■ **WORK REQUEST**:
Look through the data below and extract, unchanged, the lines from the one that contains "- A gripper" to the one that contains "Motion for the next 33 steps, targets", both included.

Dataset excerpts
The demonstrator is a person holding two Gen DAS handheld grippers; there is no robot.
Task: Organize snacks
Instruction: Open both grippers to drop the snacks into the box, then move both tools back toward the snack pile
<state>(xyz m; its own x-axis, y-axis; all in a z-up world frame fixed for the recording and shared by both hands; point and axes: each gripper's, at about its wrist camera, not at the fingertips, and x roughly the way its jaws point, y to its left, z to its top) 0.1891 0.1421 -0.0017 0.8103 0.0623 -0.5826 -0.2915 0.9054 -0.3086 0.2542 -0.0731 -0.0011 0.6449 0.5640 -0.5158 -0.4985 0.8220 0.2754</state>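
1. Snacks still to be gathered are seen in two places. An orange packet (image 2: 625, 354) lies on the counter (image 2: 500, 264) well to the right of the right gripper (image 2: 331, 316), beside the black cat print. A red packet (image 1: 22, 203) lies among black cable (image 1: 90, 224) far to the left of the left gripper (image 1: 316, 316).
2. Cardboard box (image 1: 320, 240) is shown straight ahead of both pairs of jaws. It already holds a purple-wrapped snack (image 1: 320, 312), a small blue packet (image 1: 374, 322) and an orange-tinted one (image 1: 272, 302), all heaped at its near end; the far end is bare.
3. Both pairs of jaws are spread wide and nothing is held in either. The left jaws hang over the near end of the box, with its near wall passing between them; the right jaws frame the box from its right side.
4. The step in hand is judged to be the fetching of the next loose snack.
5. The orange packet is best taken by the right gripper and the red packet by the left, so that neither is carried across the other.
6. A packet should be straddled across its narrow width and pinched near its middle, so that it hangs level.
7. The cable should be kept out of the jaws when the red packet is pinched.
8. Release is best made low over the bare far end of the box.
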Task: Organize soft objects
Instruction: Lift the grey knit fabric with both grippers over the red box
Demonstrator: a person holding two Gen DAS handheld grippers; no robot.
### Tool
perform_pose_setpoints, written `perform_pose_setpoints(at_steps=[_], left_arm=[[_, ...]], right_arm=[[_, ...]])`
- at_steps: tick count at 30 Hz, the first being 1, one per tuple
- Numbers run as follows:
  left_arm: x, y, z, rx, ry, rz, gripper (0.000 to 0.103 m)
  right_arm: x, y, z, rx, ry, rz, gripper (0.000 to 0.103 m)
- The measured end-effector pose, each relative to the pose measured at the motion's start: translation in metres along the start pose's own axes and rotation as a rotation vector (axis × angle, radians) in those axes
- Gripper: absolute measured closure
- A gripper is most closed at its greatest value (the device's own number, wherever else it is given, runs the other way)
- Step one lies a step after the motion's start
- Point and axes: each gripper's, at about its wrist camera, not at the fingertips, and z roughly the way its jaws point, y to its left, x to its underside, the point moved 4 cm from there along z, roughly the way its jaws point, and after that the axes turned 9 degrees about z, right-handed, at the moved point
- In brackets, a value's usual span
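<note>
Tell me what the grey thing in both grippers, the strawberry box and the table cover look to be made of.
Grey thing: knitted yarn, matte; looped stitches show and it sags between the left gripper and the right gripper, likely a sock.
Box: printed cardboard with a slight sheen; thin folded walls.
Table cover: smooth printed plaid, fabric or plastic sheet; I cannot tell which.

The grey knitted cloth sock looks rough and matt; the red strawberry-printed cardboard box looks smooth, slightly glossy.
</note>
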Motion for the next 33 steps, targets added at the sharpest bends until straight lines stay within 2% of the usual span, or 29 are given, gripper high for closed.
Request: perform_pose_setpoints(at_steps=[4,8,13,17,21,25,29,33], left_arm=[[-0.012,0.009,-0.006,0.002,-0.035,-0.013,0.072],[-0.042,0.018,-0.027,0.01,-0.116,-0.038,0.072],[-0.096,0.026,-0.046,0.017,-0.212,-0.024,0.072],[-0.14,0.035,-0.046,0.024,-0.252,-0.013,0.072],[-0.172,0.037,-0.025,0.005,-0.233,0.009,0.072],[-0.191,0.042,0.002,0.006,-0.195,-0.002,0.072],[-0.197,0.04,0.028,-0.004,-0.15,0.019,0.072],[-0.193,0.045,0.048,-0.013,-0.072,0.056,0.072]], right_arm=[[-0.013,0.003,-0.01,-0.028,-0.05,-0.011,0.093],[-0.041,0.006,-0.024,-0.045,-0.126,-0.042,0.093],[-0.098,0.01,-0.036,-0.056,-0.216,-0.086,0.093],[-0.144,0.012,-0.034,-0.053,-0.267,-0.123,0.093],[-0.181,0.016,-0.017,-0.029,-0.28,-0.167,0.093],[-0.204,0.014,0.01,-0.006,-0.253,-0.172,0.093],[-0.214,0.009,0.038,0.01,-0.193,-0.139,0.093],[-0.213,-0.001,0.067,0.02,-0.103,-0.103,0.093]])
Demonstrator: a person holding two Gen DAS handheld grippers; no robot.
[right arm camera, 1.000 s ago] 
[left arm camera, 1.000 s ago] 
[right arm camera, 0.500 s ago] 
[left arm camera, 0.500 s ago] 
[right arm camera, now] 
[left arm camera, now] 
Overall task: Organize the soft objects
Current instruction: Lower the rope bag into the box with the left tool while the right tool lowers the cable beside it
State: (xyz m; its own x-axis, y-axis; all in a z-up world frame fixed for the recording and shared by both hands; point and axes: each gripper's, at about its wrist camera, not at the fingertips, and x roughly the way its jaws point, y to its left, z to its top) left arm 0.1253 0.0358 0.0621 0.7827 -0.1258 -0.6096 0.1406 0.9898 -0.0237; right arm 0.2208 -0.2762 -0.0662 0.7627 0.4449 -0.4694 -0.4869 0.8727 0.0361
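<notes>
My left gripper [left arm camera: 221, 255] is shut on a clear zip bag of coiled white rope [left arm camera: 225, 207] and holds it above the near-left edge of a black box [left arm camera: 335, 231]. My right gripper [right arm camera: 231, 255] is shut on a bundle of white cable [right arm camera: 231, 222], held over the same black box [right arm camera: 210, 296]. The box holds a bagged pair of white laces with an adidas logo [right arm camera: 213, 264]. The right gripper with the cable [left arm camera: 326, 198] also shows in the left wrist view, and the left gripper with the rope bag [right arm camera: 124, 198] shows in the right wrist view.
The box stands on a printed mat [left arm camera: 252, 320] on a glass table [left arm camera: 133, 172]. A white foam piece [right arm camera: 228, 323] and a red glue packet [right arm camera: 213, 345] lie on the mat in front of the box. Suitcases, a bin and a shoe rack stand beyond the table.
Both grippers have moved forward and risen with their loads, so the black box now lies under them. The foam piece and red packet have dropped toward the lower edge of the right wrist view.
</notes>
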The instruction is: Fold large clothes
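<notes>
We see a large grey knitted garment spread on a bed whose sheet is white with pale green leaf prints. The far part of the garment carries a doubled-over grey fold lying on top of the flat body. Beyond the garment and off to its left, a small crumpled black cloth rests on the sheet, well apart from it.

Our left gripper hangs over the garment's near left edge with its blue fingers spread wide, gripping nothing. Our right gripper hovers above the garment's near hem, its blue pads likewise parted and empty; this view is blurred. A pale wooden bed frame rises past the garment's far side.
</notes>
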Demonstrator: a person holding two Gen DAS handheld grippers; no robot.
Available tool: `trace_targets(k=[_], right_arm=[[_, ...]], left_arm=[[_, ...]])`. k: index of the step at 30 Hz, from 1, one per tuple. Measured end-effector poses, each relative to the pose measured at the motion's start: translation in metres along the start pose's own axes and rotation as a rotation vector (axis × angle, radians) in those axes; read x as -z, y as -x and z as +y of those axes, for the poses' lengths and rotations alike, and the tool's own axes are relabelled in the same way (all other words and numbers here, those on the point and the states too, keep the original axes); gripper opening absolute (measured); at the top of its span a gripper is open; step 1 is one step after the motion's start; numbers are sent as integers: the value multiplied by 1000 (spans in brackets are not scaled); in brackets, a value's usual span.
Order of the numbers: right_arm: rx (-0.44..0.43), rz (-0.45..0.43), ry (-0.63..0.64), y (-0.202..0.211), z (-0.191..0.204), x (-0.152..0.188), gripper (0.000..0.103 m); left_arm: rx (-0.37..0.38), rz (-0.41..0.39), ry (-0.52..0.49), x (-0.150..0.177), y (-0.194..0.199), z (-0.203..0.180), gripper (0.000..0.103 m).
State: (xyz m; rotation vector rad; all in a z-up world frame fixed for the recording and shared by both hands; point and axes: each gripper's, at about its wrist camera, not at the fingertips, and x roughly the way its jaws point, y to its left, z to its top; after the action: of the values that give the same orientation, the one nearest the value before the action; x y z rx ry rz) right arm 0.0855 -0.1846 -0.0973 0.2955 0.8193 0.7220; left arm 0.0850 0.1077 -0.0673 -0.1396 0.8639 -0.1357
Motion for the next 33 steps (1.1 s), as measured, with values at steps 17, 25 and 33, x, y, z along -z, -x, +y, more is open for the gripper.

■ **WRITTEN REPLY**:
- A gripper is most closed at its greatest value (the device's own number, wherever else it is given, runs the other way)
- Step one lies a step after the motion's start
- Point and axes: each gripper's, at about its wrist camera, not at the fingertips, and z roughly the way its jaws point, y to its left, x to its underside, the point moved 4 cm from there along z, roughly the way its jaws point, and after that the axes turned 9 degrees about z, right-handed, at the moved point
- In brackets, a value's usual span
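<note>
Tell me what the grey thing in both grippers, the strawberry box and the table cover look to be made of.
Grey thing: knitted yarn, matte; looped stitches show and it sags between the left gripper and the right gripper, likely a sock.
Box: printed cardboard with a slight sheen; thin folded walls.
Table cover: smooth printed plaid, fabric or plastic sheet; I cannot tell which.

The grey knitted cloth sock looks rough and matt; the red strawberry-printed cardboard box looks smooth, slightly glossy.
</note>
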Motion for the next 33 steps, targets added at the sharpest bends until straight lines stay within 2% of the usual span, or 29 are given, gripper high for closed.

This output is complete.